» **TASK ITEM**
Only the lines below starting at the one that contains "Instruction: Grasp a" and ending at the one that contains "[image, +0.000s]" are to be reproduced, exactly and with both ends kept.

» **DATASET RECORDS**
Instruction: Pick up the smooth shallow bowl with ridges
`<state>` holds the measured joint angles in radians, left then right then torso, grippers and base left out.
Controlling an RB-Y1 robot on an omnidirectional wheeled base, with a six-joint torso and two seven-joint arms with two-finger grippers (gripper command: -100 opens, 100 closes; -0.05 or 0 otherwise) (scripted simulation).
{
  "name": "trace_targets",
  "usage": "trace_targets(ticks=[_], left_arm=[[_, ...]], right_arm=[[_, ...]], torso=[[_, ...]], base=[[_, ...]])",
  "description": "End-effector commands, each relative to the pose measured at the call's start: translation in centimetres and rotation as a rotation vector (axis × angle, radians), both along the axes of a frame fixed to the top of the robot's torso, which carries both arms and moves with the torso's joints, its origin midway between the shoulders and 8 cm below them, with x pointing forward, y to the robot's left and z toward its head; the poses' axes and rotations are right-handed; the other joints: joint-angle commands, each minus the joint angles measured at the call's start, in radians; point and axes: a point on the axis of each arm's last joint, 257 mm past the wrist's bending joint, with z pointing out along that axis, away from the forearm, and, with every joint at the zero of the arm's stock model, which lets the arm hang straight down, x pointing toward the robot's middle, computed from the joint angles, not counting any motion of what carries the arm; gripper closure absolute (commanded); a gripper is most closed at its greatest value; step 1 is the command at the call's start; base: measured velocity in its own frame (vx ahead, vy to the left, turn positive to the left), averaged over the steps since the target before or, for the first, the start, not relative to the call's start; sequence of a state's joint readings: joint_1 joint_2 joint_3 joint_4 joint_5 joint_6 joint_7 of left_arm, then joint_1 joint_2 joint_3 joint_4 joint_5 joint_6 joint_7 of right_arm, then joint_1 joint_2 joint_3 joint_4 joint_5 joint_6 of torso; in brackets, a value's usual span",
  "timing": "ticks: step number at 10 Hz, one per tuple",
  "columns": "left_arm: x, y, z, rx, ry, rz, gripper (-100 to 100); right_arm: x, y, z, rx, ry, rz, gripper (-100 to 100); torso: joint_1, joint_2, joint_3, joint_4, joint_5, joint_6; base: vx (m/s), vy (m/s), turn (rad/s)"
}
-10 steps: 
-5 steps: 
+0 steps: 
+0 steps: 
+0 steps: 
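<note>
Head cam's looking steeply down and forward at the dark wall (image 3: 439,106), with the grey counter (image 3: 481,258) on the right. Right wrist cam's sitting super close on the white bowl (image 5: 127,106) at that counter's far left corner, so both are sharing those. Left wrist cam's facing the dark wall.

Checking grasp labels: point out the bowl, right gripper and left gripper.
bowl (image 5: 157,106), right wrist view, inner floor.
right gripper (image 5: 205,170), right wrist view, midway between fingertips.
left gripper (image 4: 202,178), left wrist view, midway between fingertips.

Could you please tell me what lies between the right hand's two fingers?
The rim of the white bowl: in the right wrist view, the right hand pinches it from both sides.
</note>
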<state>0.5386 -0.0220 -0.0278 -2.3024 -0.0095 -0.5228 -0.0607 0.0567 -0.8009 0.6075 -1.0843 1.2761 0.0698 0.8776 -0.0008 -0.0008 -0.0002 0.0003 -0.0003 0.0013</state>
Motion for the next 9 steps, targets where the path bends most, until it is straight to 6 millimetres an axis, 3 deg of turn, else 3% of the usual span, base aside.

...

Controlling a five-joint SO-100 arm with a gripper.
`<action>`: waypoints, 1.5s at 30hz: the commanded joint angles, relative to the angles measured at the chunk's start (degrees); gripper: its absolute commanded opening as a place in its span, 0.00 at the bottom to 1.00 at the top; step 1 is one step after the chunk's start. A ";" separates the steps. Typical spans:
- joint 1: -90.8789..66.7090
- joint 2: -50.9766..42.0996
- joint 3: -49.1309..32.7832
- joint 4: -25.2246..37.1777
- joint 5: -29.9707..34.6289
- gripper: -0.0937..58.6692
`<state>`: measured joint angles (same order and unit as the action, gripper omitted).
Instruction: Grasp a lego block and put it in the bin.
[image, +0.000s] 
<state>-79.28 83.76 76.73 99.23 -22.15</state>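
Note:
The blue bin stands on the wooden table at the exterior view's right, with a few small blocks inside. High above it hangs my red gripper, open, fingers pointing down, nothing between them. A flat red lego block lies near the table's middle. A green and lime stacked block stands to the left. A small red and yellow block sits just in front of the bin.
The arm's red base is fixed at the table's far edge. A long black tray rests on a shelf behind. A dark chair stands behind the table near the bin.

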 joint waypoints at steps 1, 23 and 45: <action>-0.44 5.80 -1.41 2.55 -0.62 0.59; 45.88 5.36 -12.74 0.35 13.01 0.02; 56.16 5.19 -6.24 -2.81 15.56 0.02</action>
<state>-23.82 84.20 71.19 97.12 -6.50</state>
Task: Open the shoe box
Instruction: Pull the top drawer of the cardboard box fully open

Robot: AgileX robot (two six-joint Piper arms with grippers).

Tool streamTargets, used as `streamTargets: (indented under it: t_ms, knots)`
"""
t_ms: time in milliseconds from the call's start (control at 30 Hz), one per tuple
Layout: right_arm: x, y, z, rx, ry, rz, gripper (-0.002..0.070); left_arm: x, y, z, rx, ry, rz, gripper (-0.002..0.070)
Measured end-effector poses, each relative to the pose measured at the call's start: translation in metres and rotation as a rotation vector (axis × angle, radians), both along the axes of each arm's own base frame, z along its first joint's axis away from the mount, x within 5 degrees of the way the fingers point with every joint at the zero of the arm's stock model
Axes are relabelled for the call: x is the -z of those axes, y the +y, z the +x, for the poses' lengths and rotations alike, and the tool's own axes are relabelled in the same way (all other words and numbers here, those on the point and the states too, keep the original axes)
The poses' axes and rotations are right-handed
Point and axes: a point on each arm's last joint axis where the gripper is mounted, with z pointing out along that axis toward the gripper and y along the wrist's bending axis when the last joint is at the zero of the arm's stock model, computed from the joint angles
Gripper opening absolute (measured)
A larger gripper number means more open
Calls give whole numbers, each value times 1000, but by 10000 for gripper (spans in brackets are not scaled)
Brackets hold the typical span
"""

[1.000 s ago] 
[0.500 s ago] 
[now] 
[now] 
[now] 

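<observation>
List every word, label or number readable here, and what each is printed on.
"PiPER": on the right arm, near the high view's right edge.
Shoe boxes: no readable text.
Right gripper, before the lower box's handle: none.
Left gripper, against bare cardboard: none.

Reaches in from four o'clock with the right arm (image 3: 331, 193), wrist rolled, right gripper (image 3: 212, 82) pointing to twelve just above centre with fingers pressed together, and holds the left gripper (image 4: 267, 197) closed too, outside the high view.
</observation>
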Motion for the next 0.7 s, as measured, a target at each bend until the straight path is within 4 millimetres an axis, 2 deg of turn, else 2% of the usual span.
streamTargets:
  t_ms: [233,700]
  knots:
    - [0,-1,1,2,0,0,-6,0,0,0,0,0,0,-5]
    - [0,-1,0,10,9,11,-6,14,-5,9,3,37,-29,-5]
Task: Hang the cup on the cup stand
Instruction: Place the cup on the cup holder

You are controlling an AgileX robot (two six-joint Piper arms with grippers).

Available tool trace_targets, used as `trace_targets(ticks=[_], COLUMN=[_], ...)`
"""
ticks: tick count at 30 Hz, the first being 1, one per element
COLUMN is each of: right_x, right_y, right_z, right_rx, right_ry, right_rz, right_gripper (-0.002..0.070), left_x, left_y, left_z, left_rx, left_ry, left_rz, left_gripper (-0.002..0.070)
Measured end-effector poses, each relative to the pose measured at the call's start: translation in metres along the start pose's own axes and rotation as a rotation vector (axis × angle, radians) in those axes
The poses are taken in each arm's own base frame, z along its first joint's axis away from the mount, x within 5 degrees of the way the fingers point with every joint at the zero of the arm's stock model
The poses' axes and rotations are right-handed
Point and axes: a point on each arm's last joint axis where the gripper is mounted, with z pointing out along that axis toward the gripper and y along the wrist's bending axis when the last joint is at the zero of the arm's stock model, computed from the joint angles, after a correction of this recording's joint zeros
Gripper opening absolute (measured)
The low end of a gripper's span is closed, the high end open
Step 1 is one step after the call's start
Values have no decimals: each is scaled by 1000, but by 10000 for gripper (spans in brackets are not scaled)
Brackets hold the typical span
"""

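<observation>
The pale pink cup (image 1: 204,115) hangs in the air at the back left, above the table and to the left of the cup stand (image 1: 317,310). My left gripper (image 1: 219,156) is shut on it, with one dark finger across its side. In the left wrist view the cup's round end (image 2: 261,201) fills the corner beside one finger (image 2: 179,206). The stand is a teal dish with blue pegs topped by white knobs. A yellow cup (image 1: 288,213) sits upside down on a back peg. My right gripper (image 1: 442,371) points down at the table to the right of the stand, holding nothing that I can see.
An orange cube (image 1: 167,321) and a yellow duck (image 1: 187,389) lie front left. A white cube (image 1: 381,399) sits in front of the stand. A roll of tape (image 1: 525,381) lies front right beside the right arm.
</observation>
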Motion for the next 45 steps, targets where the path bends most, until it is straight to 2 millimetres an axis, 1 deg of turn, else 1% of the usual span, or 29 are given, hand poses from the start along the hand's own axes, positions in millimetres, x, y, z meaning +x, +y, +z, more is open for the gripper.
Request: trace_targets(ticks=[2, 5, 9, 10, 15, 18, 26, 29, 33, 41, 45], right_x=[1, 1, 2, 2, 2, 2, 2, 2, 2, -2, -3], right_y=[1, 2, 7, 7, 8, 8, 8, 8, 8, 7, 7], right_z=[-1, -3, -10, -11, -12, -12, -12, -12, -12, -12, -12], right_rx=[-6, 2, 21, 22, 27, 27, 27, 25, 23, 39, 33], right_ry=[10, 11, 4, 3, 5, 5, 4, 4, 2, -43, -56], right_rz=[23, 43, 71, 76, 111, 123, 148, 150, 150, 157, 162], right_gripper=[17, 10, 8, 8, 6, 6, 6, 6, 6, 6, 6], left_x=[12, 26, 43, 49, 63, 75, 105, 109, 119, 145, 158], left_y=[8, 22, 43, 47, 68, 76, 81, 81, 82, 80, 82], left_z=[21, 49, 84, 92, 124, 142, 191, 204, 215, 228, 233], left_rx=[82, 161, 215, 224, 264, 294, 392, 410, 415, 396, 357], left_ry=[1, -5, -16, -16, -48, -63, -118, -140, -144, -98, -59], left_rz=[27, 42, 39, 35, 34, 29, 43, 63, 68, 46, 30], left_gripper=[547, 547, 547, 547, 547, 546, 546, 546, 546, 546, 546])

» **EXPECTED ANSWER**
Instruction: Grasp a lego block and put it in the bin.
[image, +0.000s] 

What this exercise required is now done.